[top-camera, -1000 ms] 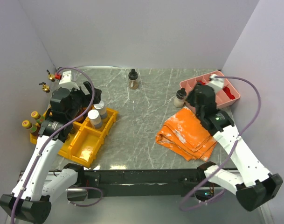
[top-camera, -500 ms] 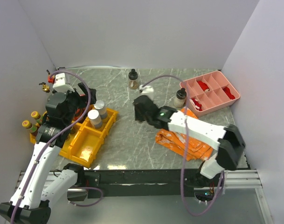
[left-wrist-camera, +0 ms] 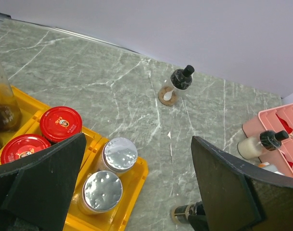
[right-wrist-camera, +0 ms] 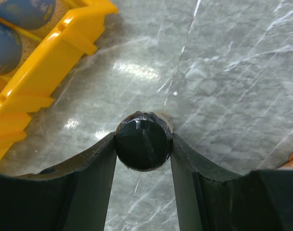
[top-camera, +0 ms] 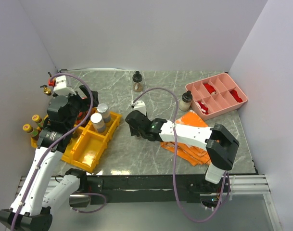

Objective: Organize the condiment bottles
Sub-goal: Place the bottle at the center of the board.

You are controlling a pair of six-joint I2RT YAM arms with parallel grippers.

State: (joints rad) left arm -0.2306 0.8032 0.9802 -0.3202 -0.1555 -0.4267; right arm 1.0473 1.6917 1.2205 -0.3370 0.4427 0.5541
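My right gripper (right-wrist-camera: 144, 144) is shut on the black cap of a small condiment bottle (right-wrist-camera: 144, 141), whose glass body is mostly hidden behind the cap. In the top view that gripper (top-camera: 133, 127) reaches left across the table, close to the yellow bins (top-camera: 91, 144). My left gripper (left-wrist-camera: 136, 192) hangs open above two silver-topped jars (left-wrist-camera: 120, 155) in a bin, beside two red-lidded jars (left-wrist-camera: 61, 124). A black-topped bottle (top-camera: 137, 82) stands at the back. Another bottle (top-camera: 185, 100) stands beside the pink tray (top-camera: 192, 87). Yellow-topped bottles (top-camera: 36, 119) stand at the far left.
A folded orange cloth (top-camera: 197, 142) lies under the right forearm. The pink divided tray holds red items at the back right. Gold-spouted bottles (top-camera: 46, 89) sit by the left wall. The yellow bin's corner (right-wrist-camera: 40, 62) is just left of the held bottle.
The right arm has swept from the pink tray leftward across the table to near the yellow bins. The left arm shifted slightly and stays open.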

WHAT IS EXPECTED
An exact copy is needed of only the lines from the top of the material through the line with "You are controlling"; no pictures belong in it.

EXPECTED OUTPUT
[top-camera, -1000 ms] 
[top-camera, -500 ms] 
[left-wrist-camera, +0 ms] 
[right-wrist-camera, +0 ms] 
[top-camera, +0 ms] 

Objective: Organize the condiment bottles
Sub-goal: Place the bottle at the center of the board.

You are controlling a pair of six-joint I2RT YAM arms with parallel grippers.

That concludes the output.